*DIRECTIONS FOR THIS TASK*
Nothing should be output except the lines from the top of the material below through the line that contains "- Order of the", each exactly as written.

*DATA BELOW*
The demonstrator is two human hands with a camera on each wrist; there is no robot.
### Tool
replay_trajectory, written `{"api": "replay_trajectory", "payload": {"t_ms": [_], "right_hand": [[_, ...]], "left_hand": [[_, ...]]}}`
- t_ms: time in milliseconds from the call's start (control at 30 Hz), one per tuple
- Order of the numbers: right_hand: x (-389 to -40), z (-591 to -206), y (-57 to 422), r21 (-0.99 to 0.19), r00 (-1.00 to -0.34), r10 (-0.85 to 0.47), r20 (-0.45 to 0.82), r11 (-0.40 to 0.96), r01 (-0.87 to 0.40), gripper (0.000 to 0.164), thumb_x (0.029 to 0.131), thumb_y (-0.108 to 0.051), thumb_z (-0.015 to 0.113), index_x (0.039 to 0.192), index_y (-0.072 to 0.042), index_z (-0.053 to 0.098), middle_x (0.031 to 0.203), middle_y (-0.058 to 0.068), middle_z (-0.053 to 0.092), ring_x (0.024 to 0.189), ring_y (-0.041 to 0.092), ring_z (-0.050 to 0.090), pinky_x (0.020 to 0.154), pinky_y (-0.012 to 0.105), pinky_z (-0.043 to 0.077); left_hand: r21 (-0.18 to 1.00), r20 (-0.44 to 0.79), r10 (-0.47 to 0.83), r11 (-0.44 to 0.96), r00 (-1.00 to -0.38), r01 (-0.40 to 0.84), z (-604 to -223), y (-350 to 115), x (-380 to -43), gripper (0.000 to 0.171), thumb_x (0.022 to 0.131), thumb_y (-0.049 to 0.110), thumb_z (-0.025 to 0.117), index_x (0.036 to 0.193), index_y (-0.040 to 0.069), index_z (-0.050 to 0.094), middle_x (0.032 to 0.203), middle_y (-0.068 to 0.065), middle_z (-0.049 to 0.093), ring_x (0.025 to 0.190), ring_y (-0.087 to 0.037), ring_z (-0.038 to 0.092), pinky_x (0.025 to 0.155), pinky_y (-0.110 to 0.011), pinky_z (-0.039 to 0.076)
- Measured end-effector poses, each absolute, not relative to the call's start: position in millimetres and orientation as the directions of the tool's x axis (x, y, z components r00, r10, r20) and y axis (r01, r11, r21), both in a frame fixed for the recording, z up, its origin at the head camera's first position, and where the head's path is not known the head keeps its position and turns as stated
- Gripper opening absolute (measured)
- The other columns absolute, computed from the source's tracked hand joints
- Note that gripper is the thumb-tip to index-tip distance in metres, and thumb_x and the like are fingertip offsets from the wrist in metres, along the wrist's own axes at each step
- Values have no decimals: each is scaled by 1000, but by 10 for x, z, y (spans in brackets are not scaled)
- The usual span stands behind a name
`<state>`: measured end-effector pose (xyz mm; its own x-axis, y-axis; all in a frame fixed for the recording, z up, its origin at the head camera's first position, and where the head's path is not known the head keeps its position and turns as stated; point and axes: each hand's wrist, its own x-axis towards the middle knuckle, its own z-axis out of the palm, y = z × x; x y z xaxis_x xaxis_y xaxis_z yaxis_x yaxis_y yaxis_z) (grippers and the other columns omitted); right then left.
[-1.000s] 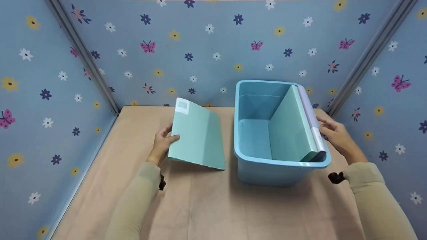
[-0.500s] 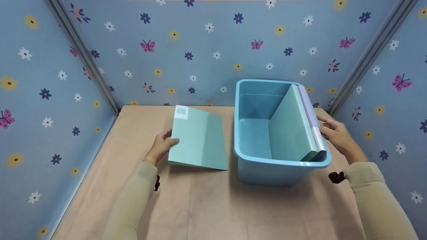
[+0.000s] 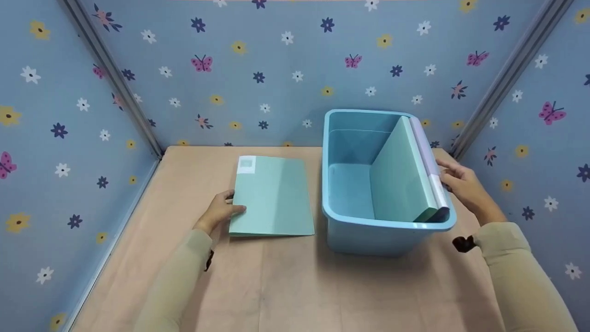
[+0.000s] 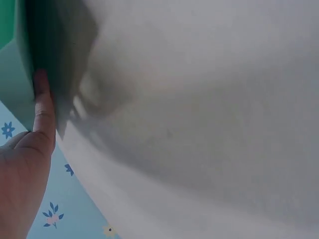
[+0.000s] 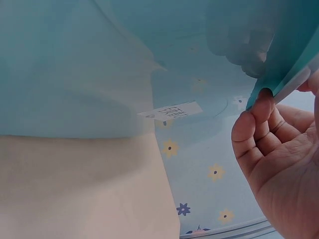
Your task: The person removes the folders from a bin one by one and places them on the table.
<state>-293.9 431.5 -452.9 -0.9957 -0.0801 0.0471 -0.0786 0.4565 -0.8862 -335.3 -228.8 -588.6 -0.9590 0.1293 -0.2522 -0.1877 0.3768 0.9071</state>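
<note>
A mint-green folder [image 3: 274,198] with a white label at its top left corner lies almost flat on the table, its front edge slightly raised. My left hand [image 3: 216,213] pinches its left edge, thumb on the cover. In the left wrist view a finger [image 4: 45,112] lies along the folder's side [image 4: 15,84]. To the right stands a blue plastic bin [image 3: 387,224]. My right hand [image 3: 468,190] holds the bin's right rim, its fingers curled up at the edge in the right wrist view. Inside, against that wall, another mint-green folder [image 3: 401,177] and a lilac one [image 3: 425,145] stand upright.
A beige cloth [image 3: 295,286] covers the table. Blue panels [image 3: 295,60] with flowers and butterflies enclose it at the back and both sides, joined by grey metal posts [image 3: 110,74]. The bin stands close to the back panel.
My left hand has lowered the folder from a tilted position to nearly flat on the table, moving down and slightly left. The right hand and the bin have stayed in place.
</note>
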Motion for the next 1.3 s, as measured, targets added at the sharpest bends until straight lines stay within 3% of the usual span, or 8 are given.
{"api": "replay_trajectory", "payload": {"t_ms": [400,567,833,1100,1300], "right_hand": [[-2941,-4530,4311,-879,-997,-66,40,473,-66,57,112,-11,48,166,3,37,92,-17,62,85,3,60,77,16,53],[-2956,-4545,4303,-898,-993,-93,73,426,-106,57,110,-4,47,165,7,37,89,-17,63,80,1,57,72,16,52],[-2944,-4549,4302,-890,-992,-95,85,440,-118,56,110,-5,49,164,6,39,91,-16,64,83,2,60,76,16,54],[-2940,-4553,4311,-888,-993,-93,75,446,-109,55,112,-8,49,164,5,40,94,-16,64,85,3,60,78,17,55],[-2947,-4549,4307,-884,-992,-91,83,453,-115,55,111,-8,49,164,7,39,95,-17,65,86,2,60,78,16,55]], "left_hand": [[855,-225,191,509,-955,-99,-5972,-2380,-3234,92,97,15,80,168,-10,26,170,-32,36,155,-49,43,129,-58,37],[839,-225,248,541,-942,-57,-5980,-2417,-3173,94,96,15,83,166,-12,28,169,-34,37,154,-49,45,129,-58,37],[807,-220,337,590,-915,23,-5940,-2487,-3042,104,87,13,92,163,-17,28,172,-34,30,158,-52,35,129,-58,33],[750,-182,372,651,-910,116,-5985,-2519,-2943,112,80,18,98,162,-18,31,168,-37,36,158,-54,34,131,-63,28],[712,-175,354,690,-919,130,-6030,-2479,-2939,114,82,25,97,163,-17,29,166,-36,38,159,-51,34,132,-61,27]]}}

*RESULT OF THIS TASK*
The demonstrator is two human hands with a camera on each wrist; there is no robot.
### Tool
replay_trajectory, written `{"api": "replay_trajectory", "payload": {"t_ms": [_], "right_hand": [[_, ...]], "left_hand": [[_, ...]]}}`
- t_ms: time in milliseconds from the call's start (control at 30 Hz), one per tuple
- Order of the numbers: right_hand: x (-389 to -40), z (-591 to -206), y (-57 to 422), r21 (-0.99 to 0.19), r00 (-1.00 to -0.34), r10 (-0.85 to 0.47), r20 (-0.45 to 0.82), r11 (-0.40 to 0.96), r01 (-0.87 to 0.40), gripper (0.000 to 0.164), thumb_x (0.029 to 0.131), thumb_y (-0.108 to 0.051), thumb_z (-0.015 to 0.113), index_x (0.039 to 0.192), index_y (-0.072 to 0.042), index_z (-0.053 to 0.098), middle_x (0.031 to 0.203), middle_y (-0.058 to 0.068), middle_z (-0.053 to 0.092), ring_x (0.024 to 0.189), ring_y (-0.041 to 0.092), ring_z (-0.050 to 0.090), pinky_x (0.020 to 0.154), pinky_y (-0.012 to 0.105), pinky_z (-0.043 to 0.077); left_hand: r21 (-0.18 to 1.00), r20 (-0.44 to 0.79), r10 (-0.47 to 0.83), r11 (-0.44 to 0.96), r00 (-1.00 to -0.38), r01 (-0.40 to 0.84), z (-604 to -223), y (-350 to 115), x (-380 to -43), gripper (0.000 to 0.171), thumb_x (0.022 to 0.131), thumb_y (-0.049 to 0.110), thumb_z (-0.025 to 0.117), index_x (0.036 to 0.193), index_y (-0.040 to 0.069), index_z (-0.050 to 0.094), middle_x (0.032 to 0.203), middle_y (-0.068 to 0.065), middle_z (-0.049 to 0.093), ring_x (0.025 to 0.190), ring_y (-0.087 to 0.037), ring_z (-0.038 to 0.092), pinky_x (0.025 to 0.155), pinky_y (-0.110 to 0.011), pinky_z (-0.039 to 0.076)

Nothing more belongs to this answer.